Катя смотрела прямо в глаза предателю, выкрикивая ему оскорбления. В один день ее сердце словно замерло. Она потеряла двух самых дорогих людей. Один умер, второй стал для нее ненавистен.
Николай сжал кулаки, сдерживаясь от того, чтобы не ударить сестру за ее слова.
— А какое оправдание придумывал себе наш отец? — Вскричал он, и лицо его запылало от гнева, руки задрожали, а в голосе просквозила неприкрытая ярость, — Что он придумал, когда полностью лишил меня всего состояния, обрекая на голодную смерть в нищете? У меня отобрали то, что принадлежало мне по праву! Отправили подыхать в захолустную дыру! Кто тогда защищал мои права, мою честь?

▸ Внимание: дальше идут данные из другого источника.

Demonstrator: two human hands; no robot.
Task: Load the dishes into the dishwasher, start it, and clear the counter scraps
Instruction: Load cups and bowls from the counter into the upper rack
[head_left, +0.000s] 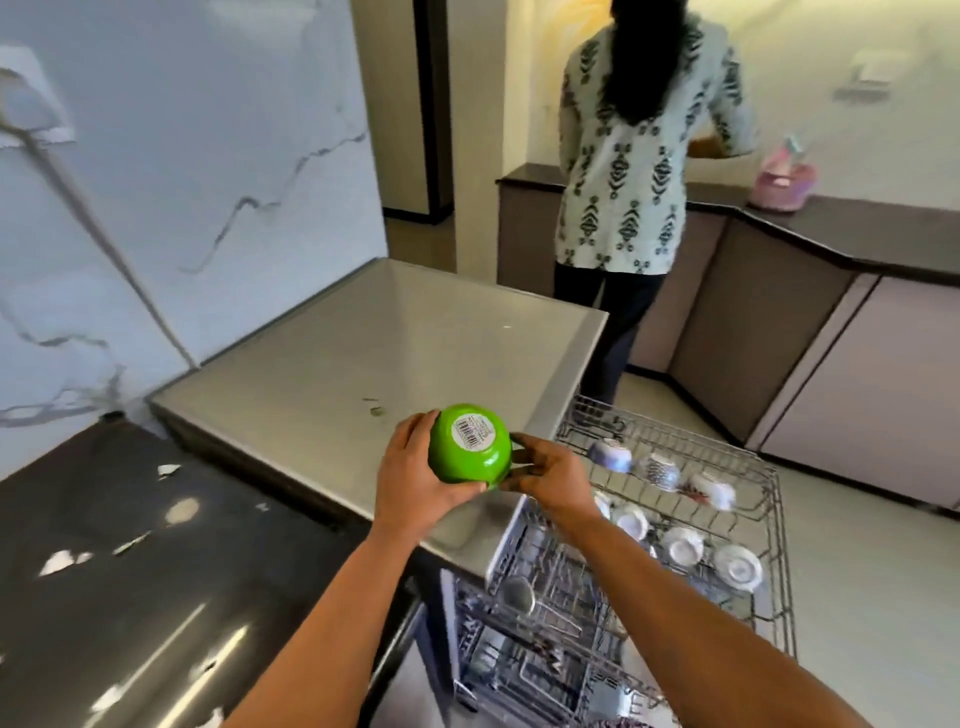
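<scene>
We hold the green cup (470, 457) upside down in the air. It is above the corner of the grey counter (363, 332) and just beside the pulled-out top rack (777, 499). Our left hand (415, 478) wraps its fingers round the cup's side. Our right hand (550, 475) pinches the other side, where the handle seems to be. So both hands are closed on the cup.

The top rack has small cups (613, 453) sitting bottom-up in rows. We think the next job is to set our cup in there too. To do it well, we should keep it bottom-up so water can run out. We should look for a gap in the wires and not bump the small cups, since they could chip. It looks safest to lower it slowly and let go only when the cup sits steady. The sticker (471, 432) on its bottom may come off in the wash. Little scraps (375, 410) on the grey counter wait for later.
</scene>
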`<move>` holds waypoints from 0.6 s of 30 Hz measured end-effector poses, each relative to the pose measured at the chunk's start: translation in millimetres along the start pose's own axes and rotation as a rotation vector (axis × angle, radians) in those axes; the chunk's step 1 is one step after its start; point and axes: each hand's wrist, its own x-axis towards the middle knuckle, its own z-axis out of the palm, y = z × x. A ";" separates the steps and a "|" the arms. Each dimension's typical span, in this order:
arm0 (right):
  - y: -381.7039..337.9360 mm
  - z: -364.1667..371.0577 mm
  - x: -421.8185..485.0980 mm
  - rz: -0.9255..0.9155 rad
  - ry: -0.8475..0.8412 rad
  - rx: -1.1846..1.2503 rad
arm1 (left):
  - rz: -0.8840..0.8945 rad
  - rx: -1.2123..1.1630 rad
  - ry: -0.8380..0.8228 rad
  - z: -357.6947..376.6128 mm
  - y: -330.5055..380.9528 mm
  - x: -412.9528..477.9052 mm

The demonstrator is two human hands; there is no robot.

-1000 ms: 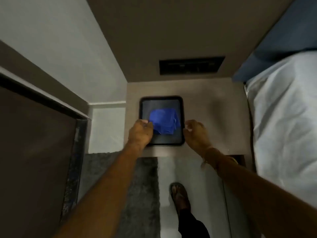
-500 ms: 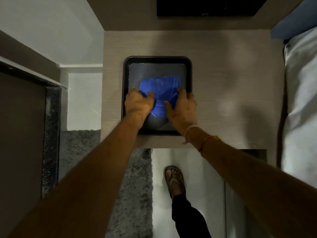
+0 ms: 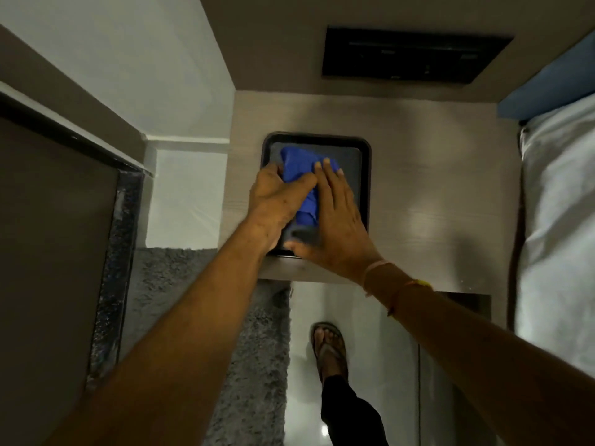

— Я! — почти шепотом, в отчаянии заламывая руки произнесла Катя, — Я на коленях стояла перед отцом, умоляла его простить тебя, но это был твой выбор… Ты сам виноват в своей гибели…
Неожиданно Николай успокоился. Катя заметила эту резкую перемену. Значит, свершилось — в его душе все же произошел этот перелом, когда чувство вины исчезает, и растворяется словно в тумане, его место занимают совершенно другие эмоции, не познанные прежде, но более приятные — безразличие.
— Не тебе судить меня, Катя.
— Это ведь все ради денег?
Николай промолчал, не считая нужным отвечать на этот вопрос. И его молчание стало еще более ужасным, для воспаленного разума несчастной девушки.
— Сколько? — еле слышно спросила Катя.
— Это уже не важно.
— Я хочу знать, за сколько ты продал его жизнь? — сквозь зубы, настойчиво повторила Катя.
Николай грустно посмотрел на сестру, вставил в замок ключ и открыл дверь. Больше он не проронил не слова.
Когда он вышел, Катя словно в тумане поднялась и на ватных ногах вошла в комнату, где всего несколько мгновений назад убили ее вторую половинку, часть ее души. Рыдания душили ее, слезы застилали глаза.
В комнате тихо тикали часы, отсчитывая минуты уходящего прошлого, словно в насмешку, повторяя: «Что свершилось — назад не вернуть.»
Ничего не говорило о случившемся. Все стояло на своих местах, в комнате не было беспорядка. В комнате воцарился блаженный покой безвинно погибшей души.
Девушка опустилась рядом с постелью и обняла подушку, на которой совсем недавно еще покоилась голова ее милого братика. Наволочка все еще хранила его неповторимый аромат. Запах топленного молока, смешанный со сладкой карамелью, он всегда принадлежал только ему. Это был истинный запах украденного детства, непосредственности и безграничной любви ко всему окружающему.
Катя не выдержала, и с силой сжав подушку в объятиях, закричала, во весь голос, вложив в этот прощальный крик все свои чувства и всю свою боль:
— Я проклинаю тебя, Николай! Проклинаю на вечные муки совести!
И с этим криком, из нее вышла душа. Катя уронила голову на подушку и горько заплакала.
Николай уже выходил, когда до него долетел отчаянный крик сестры, и мурашки пробежали у него по спине, от ненависти сквозившей в этом послании. Он перекрестился, запахнул пальто и вышел.
Сколько она просидела так, Катя не могла ответить. Время то ли тянулось бесконечно долго, и на дворе все еще стояла ночь, то ли оно летело с неумолимой быстротой, и наступила уже следующая ночь.
Мысли не путались, ничего не происходило. Внутри наступила пустота. Пустота одинокого отчаяния, обречения и безысходности. Когда нет сил больше плакать, но и жить уже невмоготу и тошнит от всего что твориться вокруг.